**About this task:** Using the data below, tally the lines that include the string "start". Only the number is wanted.

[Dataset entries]
=== Begin Enclosure ===

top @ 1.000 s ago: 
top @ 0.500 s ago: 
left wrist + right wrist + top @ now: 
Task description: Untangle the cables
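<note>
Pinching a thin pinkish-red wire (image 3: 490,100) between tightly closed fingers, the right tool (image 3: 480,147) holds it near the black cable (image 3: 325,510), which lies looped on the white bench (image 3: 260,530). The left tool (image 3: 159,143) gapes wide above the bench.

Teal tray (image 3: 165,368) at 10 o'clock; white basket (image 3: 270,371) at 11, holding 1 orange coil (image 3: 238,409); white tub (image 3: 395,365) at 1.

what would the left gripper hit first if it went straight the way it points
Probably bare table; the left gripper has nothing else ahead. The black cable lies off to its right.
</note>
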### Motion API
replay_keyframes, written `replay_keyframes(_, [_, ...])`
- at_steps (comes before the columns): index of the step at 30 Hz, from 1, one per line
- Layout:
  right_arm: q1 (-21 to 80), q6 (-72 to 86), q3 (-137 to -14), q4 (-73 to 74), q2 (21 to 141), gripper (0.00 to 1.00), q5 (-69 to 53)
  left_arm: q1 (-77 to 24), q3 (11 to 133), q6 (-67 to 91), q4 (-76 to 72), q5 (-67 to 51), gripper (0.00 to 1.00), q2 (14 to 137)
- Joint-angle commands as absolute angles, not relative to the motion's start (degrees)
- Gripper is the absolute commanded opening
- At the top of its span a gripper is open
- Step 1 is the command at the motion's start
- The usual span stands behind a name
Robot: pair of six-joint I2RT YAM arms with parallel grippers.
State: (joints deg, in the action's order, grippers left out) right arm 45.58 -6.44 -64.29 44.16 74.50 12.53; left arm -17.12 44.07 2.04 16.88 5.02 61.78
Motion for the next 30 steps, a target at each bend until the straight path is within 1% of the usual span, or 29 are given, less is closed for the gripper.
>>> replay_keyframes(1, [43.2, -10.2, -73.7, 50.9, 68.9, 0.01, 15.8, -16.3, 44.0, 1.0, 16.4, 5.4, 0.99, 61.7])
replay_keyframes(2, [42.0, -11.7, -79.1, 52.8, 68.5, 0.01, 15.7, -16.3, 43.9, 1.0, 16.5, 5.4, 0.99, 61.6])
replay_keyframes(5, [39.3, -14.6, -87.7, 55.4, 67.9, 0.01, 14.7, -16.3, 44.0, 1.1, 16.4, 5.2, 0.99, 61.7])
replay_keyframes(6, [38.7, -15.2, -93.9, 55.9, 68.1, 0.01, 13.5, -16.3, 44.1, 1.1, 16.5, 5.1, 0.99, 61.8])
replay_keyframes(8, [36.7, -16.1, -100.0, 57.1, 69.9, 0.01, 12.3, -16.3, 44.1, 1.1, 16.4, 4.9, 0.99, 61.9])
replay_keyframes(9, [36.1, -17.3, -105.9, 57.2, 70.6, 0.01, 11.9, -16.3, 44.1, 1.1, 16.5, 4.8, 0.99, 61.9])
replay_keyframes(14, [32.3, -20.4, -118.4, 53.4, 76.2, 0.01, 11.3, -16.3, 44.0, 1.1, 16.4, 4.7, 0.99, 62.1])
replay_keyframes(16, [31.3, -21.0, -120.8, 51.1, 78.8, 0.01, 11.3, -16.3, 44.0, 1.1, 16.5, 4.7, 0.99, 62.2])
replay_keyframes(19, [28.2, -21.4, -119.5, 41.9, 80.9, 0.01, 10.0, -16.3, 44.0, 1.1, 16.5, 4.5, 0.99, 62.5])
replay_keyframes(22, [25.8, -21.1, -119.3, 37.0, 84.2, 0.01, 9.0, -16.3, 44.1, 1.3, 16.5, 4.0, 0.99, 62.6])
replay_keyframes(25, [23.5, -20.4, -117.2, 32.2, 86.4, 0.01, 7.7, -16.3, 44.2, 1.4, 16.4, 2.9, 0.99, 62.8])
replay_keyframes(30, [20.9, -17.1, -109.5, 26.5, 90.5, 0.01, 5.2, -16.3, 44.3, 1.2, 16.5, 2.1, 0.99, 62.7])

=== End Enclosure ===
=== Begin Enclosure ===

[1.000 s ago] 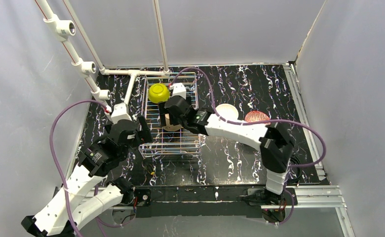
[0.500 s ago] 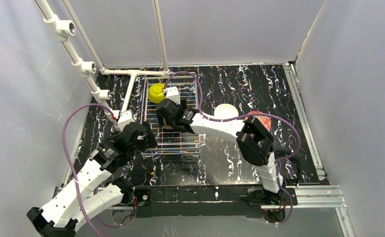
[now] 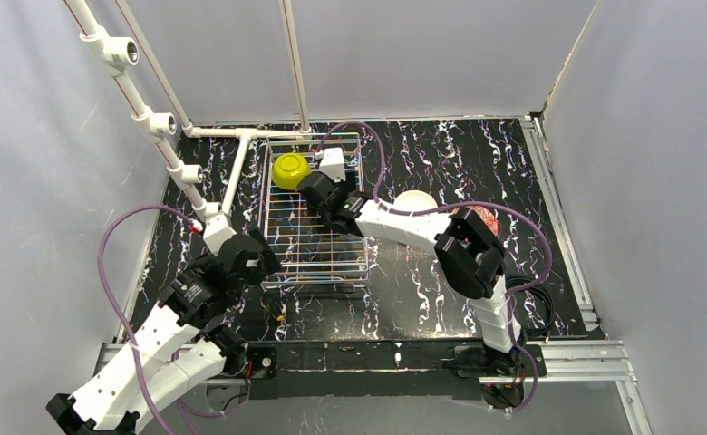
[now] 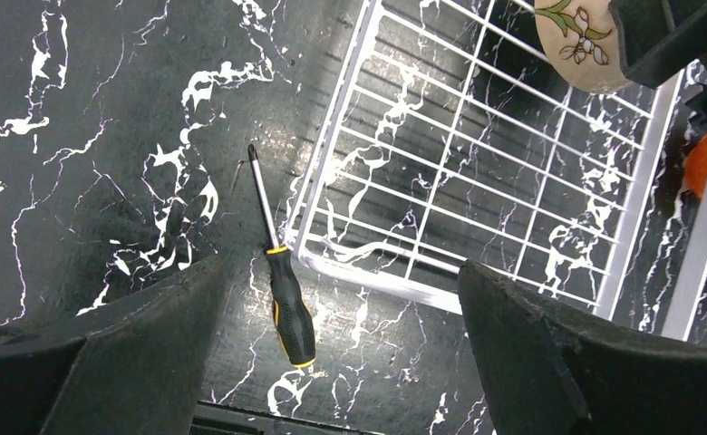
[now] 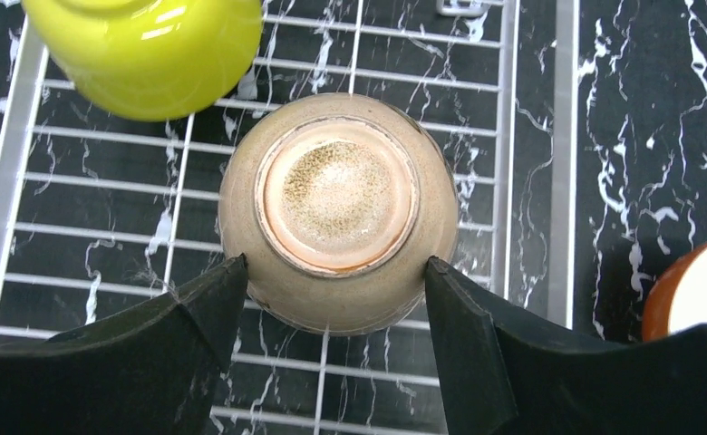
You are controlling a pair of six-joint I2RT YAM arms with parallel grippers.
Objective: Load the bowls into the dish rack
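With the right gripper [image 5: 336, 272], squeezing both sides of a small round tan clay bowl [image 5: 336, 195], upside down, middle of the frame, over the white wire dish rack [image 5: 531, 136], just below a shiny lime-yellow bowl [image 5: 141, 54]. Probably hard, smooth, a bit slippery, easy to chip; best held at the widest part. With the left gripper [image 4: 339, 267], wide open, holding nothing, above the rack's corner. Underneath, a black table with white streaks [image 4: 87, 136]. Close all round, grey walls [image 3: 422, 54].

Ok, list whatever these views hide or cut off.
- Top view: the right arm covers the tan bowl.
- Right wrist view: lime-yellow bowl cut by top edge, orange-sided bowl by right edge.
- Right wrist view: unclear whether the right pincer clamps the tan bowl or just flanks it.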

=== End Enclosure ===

**Answer to the exercise:** 2